## Required action
From the first line of the material through the line that holds "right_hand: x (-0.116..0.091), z", repeat each line exactly and skip any picture.
Given material below:
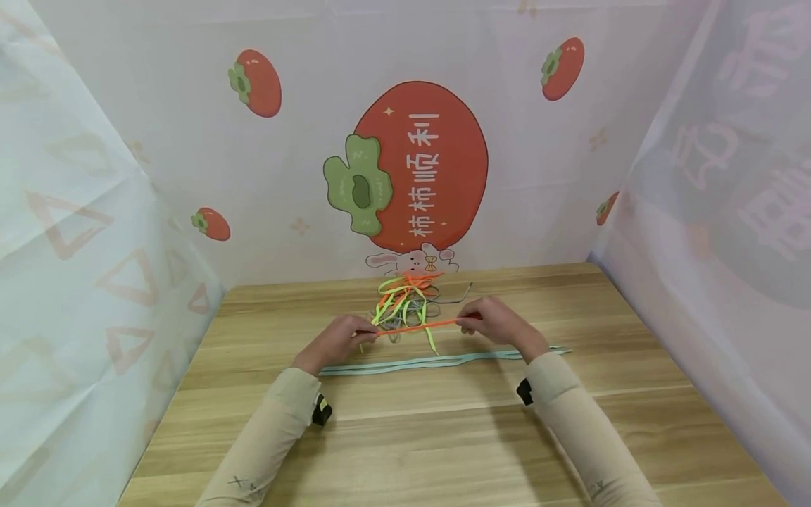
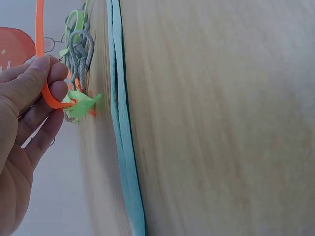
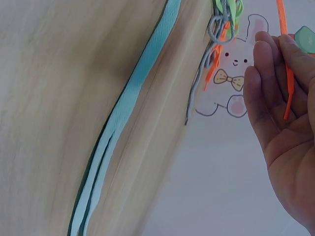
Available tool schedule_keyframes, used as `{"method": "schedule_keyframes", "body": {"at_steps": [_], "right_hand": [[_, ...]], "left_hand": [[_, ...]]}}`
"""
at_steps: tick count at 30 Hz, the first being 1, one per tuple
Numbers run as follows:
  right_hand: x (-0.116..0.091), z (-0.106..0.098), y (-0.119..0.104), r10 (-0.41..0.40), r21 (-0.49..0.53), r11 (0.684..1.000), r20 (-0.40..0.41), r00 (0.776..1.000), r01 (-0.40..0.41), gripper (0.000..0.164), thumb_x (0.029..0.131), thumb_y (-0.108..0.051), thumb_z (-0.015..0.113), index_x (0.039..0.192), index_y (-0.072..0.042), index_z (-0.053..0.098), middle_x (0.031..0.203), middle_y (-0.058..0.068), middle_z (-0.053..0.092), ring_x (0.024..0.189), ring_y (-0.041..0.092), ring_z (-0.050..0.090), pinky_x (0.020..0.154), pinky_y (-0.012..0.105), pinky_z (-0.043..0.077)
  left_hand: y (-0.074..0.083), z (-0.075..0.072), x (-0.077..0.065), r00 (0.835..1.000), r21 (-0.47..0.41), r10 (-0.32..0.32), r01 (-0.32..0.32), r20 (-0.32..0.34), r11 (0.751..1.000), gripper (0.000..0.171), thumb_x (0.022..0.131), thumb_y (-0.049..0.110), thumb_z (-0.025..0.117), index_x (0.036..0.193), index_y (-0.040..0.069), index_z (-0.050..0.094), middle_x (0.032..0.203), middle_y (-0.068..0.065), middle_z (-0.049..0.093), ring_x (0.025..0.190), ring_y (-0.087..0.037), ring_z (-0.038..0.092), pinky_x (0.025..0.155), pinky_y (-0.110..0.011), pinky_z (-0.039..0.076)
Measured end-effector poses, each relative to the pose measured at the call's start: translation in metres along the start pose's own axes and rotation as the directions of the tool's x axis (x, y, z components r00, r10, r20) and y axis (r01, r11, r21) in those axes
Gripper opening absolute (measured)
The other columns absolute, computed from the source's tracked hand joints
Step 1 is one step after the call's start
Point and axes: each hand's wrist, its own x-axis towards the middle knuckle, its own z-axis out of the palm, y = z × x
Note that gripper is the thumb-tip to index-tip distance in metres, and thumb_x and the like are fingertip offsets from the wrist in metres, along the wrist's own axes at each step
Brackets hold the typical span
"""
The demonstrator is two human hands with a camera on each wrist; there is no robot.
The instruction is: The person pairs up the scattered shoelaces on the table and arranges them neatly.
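An orange shoelace (image 1: pixel 418 327) is stretched between both hands, a little above the table. My left hand (image 1: pixel 341 339) pinches it between thumb and fingers; in the left wrist view the lace (image 2: pixel 40 24) bends below the pinch toward the pile. My right hand (image 1: pixel 497 322) pinches the other part, and the right wrist view shows its end, an orange tip (image 3: pixel 288 104), hanging past the fingers. Closer to me lies a light teal shoelace (image 1: pixel 437 362), doubled and laid nearly straight across the table; the left hand and right forearm cover its ends partly.
Behind the hands sits a tangled pile of grey laces (image 1: pixel 415 310), yellow-green laces (image 1: pixel 394 286) and orange laces. One grey lace end (image 1: pixel 469 287) sticks out to the right. A printed cloth wall (image 1: pixel 304 176) stands at the table's back edge, with more cloth at both sides.
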Motion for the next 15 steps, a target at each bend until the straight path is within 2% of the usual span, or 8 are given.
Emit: {"method": "schedule_keyframes", "body": {"at_steps": [5, 11, 15], "right_hand": [[-0.007, -0.007, 0.007, 0.043, 0.004, 0.999, -0.007, 0.999, -0.043, 0.017, 0.106, -0.018, 0.067, 0.099, -0.013, 0.081, 0.091, 0.009, 0.079, 0.08, 0.013, 0.071, 0.074, 0.03, 0.06], [-0.017, -0.018, 0.018, 0.072, 0.007, 0.997, -0.024, 0.997, -0.072, 0.015, 0.105, -0.015, 0.066, 0.101, -0.011, 0.08, 0.091, 0.007, 0.079, 0.081, 0.014, 0.073, 0.077, 0.033, 0.062], [-0.024, -0.025, 0.025, 0.073, 0.014, 0.997, -0.034, 0.997, -0.073, 0.014, 0.105, -0.013, 0.067, 0.103, -0.01, 0.08, 0.089, 0.003, 0.078, 0.083, 0.018, 0.074, 0.077, 0.033, 0.062]], "left_hand": [[-0.004, -0.002, -0.003, 1.0, -0.001, 0.004, -0.004, -0.019, 1.0, 0.017, 0.101, 0.01, 0.071, 0.113, 0.004, 0.081, 0.107, -0.01, 0.081, 0.092, -0.02, 0.075, 0.078, -0.029, 0.059], [-0.007, -0.008, -0.006, 0.999, -0.009, 0.013, -0.013, -0.03, 1.0, 0.016, 0.1, 0.008, 0.071, 0.111, 0.0, 0.08, 0.106, -0.013, 0.081, 0.091, -0.025, 0.076, 0.076, -0.03, 0.06], [-0.011, -0.01, -0.007, 0.999, 0.016, 0.004, -0.003, -0.05, 1.0, 0.015, 0.1, 0.007, 0.072, 0.11, 0.001, 0.081, 0.103, -0.01, 0.081, 0.088, -0.02, 0.074, 0.075, -0.029, 0.058]]}}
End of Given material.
## Answer to the problem
Available tool schedule_keyframes, used as `{"method": "schedule_keyframes", "body": {"at_steps": [_], "right_hand": [[_, ...]], "left_hand": [[_, ...]]}}`
"""
at_steps: tick count at 30 Hz, the first being 1, one per tuple
Numbers run as follows:
  right_hand: x (-0.116..0.091), z (-0.106..0.098), y (-0.119..0.104), r10 (-0.41..0.40), r21 (-0.49..0.53), r11 (0.684..1.000), r20 (-0.40..0.41), r00 (0.776..1.000), r01 (-0.40..0.41), gripper (0.000..0.164), thumb_x (0.029..0.131), thumb_y (-0.108..0.051), thumb_z (-0.015..0.113), index_x (0.039..0.192), index_y (-0.072..0.042), index_z (-0.053..0.098), middle_x (0.031..0.203), middle_y (-0.058..0.068), middle_z (-0.053..0.092), ring_x (0.024..0.189), ring_y (-0.041..0.092), ring_z (-0.050..0.090), pinky_x (0.020..0.154), pinky_y (-0.012..0.105), pinky_z (-0.043..0.077)

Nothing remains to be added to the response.